- Activity
Down to the last line, reproduce the data that follows, but skip the pictures.

- Data segment
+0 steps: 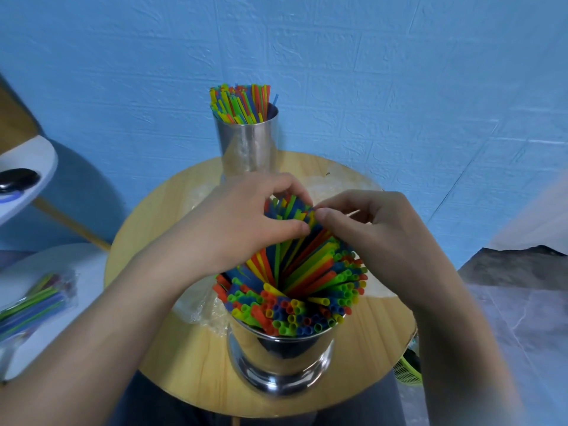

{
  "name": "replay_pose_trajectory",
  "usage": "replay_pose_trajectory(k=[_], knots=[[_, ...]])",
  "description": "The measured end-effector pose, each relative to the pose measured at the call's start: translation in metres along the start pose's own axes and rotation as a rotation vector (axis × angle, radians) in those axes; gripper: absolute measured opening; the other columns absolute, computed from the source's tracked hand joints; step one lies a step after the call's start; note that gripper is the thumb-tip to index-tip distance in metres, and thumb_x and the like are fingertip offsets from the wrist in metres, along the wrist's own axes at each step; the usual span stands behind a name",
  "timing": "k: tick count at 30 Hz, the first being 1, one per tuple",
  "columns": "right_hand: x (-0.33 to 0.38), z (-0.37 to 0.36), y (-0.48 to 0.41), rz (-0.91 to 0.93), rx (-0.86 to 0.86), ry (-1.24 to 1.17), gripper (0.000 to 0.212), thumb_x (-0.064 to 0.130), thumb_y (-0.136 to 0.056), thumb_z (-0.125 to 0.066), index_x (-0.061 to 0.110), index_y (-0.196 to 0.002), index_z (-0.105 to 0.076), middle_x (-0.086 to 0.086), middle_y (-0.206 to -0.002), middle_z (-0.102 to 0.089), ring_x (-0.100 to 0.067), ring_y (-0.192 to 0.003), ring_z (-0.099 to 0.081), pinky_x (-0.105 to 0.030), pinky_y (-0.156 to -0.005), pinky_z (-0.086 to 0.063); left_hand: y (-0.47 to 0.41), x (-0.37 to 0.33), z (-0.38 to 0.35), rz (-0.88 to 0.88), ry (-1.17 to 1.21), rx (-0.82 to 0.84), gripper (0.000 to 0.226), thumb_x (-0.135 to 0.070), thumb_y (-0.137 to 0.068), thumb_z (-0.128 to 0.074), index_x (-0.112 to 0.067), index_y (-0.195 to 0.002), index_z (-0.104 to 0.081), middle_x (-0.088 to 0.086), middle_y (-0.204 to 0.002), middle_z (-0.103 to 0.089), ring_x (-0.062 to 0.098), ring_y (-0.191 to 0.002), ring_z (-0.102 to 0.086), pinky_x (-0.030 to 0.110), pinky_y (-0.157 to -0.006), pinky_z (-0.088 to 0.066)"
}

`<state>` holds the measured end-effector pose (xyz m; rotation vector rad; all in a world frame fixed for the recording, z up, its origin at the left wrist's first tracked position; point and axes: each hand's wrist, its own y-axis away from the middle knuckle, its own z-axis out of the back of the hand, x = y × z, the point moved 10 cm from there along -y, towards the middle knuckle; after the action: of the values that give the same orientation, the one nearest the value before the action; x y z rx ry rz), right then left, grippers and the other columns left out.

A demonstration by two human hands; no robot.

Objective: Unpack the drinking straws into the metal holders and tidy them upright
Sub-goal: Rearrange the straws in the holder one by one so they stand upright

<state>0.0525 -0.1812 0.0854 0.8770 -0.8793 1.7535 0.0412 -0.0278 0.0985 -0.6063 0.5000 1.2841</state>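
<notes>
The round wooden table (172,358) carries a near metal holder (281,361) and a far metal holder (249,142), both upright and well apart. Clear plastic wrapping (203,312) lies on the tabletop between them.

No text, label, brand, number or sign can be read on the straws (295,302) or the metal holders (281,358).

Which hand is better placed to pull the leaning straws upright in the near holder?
Probably the left hand: its fingers curl round the top of the leaning straws in the near metal holder. The right hand only pinches a few tips.
</notes>
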Motion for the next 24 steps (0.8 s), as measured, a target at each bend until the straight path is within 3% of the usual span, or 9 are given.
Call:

- Output below
+0 steps: 

{
  "name": "replay_pose_trajectory",
  "usage": "replay_pose_trajectory(k=[_], knots=[[_, ...]])",
  "description": "The measured end-effector pose, each relative to the pose measured at the call's start: translation in metres along the start pose's own axes and rotation as a rotation vector (axis × angle, radians) in those axes; gripper: absolute measured opening; the other columns absolute, computed from the source's tracked hand joints; step one lies a step after the call's start; note that gripper is the thumb-tip to index-tip distance in metres, and thumb_x and the like are fingertip offsets from the wrist in metres, along the wrist's own axes at each step; the usual span stands behind a name",
  "timing": "k: tick count at 30 Hz, the first being 1, one per tuple",
  "columns": "right_hand: x (-0.33 to 0.38), z (-0.37 to 0.36), y (-0.48 to 0.41), rz (-0.91 to 0.93), rx (-0.86 to 0.86), ry (-1.24 to 1.17), gripper (0.000 to 0.212), thumb_x (-0.064 to 0.130), thumb_y (-0.136 to 0.056), thumb_z (-0.125 to 0.066), index_x (-0.061 to 0.110), index_y (-0.196 to 0.002), index_z (-0.105 to 0.076), middle_x (-0.086 to 0.086), middle_y (-0.206 to -0.002), middle_z (-0.102 to 0.089), ring_x (-0.100 to 0.067), ring_y (-0.192 to 0.003), ring_z (-0.099 to 0.081), pinky_x (-0.105 to 0.030), pinky_y (-0.156 to -0.005), pinky_z (-0.086 to 0.063); left_hand: y (-0.47 to 0.41), x (-0.37 to 0.33), z (-0.38 to 0.35), rz (-0.88 to 0.88), ry (-1.17 to 1.21), rx (-0.82 to 0.84), gripper (0.000 to 0.226), thumb_x (-0.135 to 0.070), thumb_y (-0.137 to 0.068), thumb_z (-0.128 to 0.074), index_x (-0.112 to 0.067), index_y (-0.195 to 0.002), index_z (-0.104 to 0.081), middle_x (-0.088 to 0.086), middle_y (-0.204 to 0.002), middle_z (-0.103 to 0.089), ring_x (-0.062 to 0.098), ring_y (-0.191 to 0.002), ring_z (-0.102 to 0.086), pinky_x (-0.030 to 0.110), pinky_y (-0.157 to -0.006), pinky_z (-0.088 to 0.066)"
}

`<state>` holds the measured end-effector pose (xyz m; rotation vector rad; all in a world frame fixed for the recording, z up, its origin at the left wrist's first tracked position; point and axes: each hand's wrist, its own y-axis away from the middle knuckle, its own z-axis out of the back of the hand, x = y × z, the point moved 10 cm from there along -y, towards the middle knuckle; after the action: of the values that give the same orientation, the one nearest the value before the action; x y z rx ry rz), right then left, grippers and the other columns left out.

A demonstration by two human hands; no robot.

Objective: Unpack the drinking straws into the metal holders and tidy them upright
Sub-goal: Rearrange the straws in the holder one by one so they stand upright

<state>0.0525 -0.1812 0.0854 0.8770 -0.8793 1.7535 0.0412 -0.0278 0.0985 -0.6063 0.5000 1.2841</state>
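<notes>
The round wooden table (172,358) carries a near metal holder (281,361) and a far metal holder (249,142), both upright and well apart. Clear plastic wrapping (203,312) lies on the tabletop between them.

No text, label, brand, number or sign can be read on the straws (295,302) or the metal holders (281,358).

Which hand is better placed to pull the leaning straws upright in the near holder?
Probably the left hand: its fingers curl round the top of the leaning straws in the near metal holder. The right hand only pinches a few tips.
</notes>
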Motion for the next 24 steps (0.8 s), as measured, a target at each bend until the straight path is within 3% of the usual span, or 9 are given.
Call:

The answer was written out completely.